Jan 05

Skynet: MapReduce in Ruby

Ruby, Tech with tags: 3 Comments »

Adam Pisoni of Geni.com has released a Ruby Gem of a new library skynet (have to love the name!), which is a Ruby implementation of MapReduce (not a wrapper on Hadoop or anything like that):

With Skynet, one can easily convert a time-consuming serial task, such as a computationally expensive Rails migration, into a distributed program running on many computers.

Skynet is an adaptive, self-upgrading, fault-tolerant, and fully distributed system with no single point of failure. It uses a “peer recovery” system where workers watch out for each other. If a worker dies or fails for any reason, another worker will notice and pick up that task.
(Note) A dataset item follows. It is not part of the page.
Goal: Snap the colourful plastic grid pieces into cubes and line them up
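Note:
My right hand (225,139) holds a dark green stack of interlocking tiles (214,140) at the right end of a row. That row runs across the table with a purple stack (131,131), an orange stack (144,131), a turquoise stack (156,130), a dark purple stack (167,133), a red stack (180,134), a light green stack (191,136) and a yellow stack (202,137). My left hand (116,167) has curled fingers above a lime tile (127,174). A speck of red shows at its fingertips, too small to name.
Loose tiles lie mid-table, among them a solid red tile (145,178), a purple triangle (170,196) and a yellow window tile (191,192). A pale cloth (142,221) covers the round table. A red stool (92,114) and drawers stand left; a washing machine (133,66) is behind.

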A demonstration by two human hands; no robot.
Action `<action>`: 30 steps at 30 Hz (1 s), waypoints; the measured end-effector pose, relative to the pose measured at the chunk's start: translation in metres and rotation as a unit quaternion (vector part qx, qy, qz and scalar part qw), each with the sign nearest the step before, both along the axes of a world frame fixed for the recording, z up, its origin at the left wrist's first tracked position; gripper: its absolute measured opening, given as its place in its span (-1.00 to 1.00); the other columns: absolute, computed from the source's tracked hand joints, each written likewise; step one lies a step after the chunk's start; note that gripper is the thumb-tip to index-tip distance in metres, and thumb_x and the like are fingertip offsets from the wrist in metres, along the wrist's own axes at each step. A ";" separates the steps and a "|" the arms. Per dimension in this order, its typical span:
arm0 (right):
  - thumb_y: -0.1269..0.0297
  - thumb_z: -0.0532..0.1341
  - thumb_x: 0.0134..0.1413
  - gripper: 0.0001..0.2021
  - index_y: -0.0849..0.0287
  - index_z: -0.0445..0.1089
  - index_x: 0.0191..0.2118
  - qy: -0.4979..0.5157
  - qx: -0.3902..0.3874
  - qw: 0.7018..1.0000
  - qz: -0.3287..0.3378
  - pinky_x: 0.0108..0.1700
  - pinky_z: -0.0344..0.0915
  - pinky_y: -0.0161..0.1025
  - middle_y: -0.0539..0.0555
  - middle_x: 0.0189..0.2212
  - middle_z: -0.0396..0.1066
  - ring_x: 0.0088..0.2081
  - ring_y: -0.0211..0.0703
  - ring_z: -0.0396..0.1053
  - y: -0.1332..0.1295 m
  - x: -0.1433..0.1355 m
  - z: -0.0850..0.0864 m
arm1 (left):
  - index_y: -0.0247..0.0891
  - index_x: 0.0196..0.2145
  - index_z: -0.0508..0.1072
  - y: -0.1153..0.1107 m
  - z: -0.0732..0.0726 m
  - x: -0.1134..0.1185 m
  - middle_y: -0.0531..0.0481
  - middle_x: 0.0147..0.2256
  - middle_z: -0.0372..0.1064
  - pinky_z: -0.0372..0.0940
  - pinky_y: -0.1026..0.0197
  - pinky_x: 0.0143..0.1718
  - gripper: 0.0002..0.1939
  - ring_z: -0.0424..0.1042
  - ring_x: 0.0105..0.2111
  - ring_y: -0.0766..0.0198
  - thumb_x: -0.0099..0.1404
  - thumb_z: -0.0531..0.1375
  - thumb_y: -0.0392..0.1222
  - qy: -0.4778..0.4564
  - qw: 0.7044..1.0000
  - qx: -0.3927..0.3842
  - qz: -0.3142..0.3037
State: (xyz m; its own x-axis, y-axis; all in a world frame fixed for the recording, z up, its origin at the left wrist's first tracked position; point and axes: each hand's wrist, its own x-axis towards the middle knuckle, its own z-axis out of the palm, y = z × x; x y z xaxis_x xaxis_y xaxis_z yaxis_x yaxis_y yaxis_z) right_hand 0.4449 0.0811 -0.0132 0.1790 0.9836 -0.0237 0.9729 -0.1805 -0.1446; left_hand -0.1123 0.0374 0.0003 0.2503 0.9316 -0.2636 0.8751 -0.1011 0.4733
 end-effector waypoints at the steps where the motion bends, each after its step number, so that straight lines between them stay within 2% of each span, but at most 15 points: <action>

Skynet also has no special ‘master’ servers, only workers which can act as a master for any task at any time. Even these master tasks can fail and will be picked up by other workers.

In general:

Skynet works by putting “tasks” on a message queue which are picked up by skynet workers, who execute the tasks, then put their results back on the message queue. Skynet works best when it runs with your code. For example, you might have a rails app and want some code you‘ve already written to run asynchronously or in a distributed way. Skynet can run within your code by installing a skynet launcher into your app. Running this skynet launcher within your app guarantees all skynet workers will have access to your code. This will be covered later.

Skynet currently supports 2 message queue systems, TupleSpace and Mysql. By default, the TupleSpace queue is used as it is the easiest to set up, though it is less powerful and less scaleable for large installations.

If you are in Rails-land, you get some nice additions to ActiveRecord such as a distributed find:


and send_later:

model_object.send_later(:method, options, :save)

I can’t wait to see people implementing Terminators ;)